* **Task goal**
Return a word-for-word copy of the complete listing below.
· · · · ·
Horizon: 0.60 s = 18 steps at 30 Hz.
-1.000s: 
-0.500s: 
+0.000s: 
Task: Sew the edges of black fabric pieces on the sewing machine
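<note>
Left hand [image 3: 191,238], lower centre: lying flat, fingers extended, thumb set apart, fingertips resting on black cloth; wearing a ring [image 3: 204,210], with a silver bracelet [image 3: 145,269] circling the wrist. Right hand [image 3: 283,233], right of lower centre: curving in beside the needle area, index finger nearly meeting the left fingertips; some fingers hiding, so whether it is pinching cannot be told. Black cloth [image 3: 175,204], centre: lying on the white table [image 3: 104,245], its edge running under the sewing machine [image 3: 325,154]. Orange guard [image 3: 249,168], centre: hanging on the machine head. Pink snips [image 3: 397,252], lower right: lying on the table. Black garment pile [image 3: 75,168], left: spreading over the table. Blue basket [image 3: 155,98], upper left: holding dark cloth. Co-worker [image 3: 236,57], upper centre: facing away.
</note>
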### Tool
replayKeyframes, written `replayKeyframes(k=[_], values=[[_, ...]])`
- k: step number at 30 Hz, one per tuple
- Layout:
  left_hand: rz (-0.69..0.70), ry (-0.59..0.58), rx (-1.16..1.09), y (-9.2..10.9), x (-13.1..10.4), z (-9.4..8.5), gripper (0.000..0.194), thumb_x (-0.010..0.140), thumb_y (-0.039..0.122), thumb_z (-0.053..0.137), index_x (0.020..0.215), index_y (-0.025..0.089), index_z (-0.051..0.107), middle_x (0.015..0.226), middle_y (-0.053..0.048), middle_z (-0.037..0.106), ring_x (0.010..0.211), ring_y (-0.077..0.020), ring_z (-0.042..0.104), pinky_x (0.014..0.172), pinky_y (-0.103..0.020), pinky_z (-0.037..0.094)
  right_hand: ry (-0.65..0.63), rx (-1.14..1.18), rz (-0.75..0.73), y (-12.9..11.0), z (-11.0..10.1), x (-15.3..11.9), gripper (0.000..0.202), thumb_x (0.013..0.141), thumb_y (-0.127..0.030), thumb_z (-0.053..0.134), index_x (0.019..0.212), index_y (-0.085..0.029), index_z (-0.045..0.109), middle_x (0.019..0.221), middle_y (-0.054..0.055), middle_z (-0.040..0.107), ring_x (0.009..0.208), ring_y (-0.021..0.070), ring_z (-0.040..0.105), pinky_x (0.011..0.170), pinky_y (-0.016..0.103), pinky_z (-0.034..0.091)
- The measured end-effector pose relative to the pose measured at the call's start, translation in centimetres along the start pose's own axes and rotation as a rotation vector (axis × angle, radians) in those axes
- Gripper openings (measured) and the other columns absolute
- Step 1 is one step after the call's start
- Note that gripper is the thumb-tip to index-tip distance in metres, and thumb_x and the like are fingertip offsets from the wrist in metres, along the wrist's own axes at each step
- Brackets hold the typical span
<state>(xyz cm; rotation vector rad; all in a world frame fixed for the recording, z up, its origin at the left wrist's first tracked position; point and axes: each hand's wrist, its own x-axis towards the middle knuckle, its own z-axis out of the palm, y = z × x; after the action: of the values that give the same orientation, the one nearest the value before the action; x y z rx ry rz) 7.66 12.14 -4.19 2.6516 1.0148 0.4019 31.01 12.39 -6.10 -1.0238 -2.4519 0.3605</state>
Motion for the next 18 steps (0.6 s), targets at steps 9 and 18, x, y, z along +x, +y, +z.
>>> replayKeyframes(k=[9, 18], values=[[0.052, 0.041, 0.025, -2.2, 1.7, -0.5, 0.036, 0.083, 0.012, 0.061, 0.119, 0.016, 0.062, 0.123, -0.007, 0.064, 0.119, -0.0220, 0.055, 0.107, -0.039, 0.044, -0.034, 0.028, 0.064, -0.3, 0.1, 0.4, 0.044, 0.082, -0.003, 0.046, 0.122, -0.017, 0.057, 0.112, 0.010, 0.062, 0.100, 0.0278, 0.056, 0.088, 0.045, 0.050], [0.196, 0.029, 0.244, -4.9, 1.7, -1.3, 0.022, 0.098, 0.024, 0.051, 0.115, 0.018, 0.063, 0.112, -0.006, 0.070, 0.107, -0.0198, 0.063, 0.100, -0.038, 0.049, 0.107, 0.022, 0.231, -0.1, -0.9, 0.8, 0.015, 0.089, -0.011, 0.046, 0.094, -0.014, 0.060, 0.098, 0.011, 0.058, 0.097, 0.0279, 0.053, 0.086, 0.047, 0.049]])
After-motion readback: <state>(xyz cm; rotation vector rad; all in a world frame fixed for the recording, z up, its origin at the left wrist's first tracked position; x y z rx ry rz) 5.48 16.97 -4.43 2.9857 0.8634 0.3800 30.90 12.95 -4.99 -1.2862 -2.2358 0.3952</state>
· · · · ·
* **Written reply**
Horizon: 0.60 s = 18 steps at 30 Hz.
-1.000s: 
-0.500s: 
+0.000s: 
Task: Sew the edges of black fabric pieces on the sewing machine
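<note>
Left hand [image 3: 191,238], lower centre: lying flat, fingers extended, thumb set apart, fingertips resting on black cloth; wearing a ring [image 3: 204,210], with a silver bracelet [image 3: 145,269] circling the wrist. Right hand [image 3: 283,233], right of lower centre: curving in beside the needle area, index finger nearly meeting the left fingertips; some fingers hiding, so whether it is pinching cannot be told. Black cloth [image 3: 175,204], centre: lying on the white table [image 3: 104,245], its edge running under the sewing machine [image 3: 325,154]. Orange guard [image 3: 249,168], centre: hanging on the machine head. Pink snips [image 3: 397,252], lower right: lying on the table. Black garment pile [image 3: 75,168], left: spreading over the table. Blue basket [image 3: 155,98], upper left: holding dark cloth. Co-worker [image 3: 236,57], upper centre: facing away.
</note>
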### Tool
replayKeyframes, written `replayKeyframes(k=[_], values=[[_, ...]])`
- k: step number at 30 Hz, one per tuple
- Layout:
  left_hand: rz (-0.69..0.70), ry (-0.59..0.58), rx (-1.16..1.09), y (-9.2..10.9), x (-13.1..10.4), z (-9.4..8.5), gripper (0.000..0.194), thumb_x (-0.010..0.140), thumb_y (-0.039..0.122), thumb_z (-0.053..0.137), index_x (0.020..0.215), index_y (-0.025..0.089), index_z (-0.051..0.107), middle_x (0.015..0.226), middle_y (-0.053..0.048), middle_z (-0.037..0.106), ring_x (0.010..0.211), ring_y (-0.077..0.020), ring_z (-0.042..0.104), pinky_x (0.014..0.172), pinky_y (-0.103..0.020), pinky_z (-0.037..0.094)
  right_hand: ry (-0.65..0.63), rx (-1.14..1.18), rz (-0.75..0.73), y (-12.9..11.0), z (-11.0..10.1), x (-15.3..11.9), gripper (0.000..0.202), thumb_x (0.013..0.141), thumb_y (-0.127..0.030), thumb_z (-0.053..0.134), index_x (0.019..0.212), index_y (-0.085..0.029), index_z (-0.045..0.109), middle_x (0.019..0.221), middle_y (-0.054..0.055), middle_z (-0.040..0.107), ring_x (0.009..0.208), ring_y (-0.021..0.070), ring_z (-0.040..0.105), pinky_x (0.011..0.170), pinky_y (-0.016..0.103), pinky_z (-0.034..0.091)
- The measured end-effector pose relative to the pose measured at the call's start, translation in centimetres along the start pose's own axes and rotation as a rotation vector (axis × angle, radians) in those axes
- Gripper openings (measured) and the other columns absolute
- Step 1 is one step after the call's start
- Note that gripper is the thumb-tip to index-tip distance in metres, and thumb_x and the like are fingertip offsets from the wrist in metres, along the wrist's own axes at each step
- Brackets hold the typical span
<state>(xyz cm; rotation vector rad; all in a world frame fixed for the recording, z up, its origin at the left wrist's first tracked position; point and axes: each hand's wrist, its own x-axis towards the middle knuckle, its own z-axis out of the palm, y = z × x; after the action: of the values that give the same orientation, the one nearest the value before the action; x y z rx ry rz) 7.66 12.14 -4.19 2.6516 1.0148 0.4019 31.01 12.39 -6.10 -1.0238 -2.4519 0.3605</state>
Motion for the next 18 steps (0.6 s), targets at steps 9 and 18, x, y, z along +x, +y, +z.
>>> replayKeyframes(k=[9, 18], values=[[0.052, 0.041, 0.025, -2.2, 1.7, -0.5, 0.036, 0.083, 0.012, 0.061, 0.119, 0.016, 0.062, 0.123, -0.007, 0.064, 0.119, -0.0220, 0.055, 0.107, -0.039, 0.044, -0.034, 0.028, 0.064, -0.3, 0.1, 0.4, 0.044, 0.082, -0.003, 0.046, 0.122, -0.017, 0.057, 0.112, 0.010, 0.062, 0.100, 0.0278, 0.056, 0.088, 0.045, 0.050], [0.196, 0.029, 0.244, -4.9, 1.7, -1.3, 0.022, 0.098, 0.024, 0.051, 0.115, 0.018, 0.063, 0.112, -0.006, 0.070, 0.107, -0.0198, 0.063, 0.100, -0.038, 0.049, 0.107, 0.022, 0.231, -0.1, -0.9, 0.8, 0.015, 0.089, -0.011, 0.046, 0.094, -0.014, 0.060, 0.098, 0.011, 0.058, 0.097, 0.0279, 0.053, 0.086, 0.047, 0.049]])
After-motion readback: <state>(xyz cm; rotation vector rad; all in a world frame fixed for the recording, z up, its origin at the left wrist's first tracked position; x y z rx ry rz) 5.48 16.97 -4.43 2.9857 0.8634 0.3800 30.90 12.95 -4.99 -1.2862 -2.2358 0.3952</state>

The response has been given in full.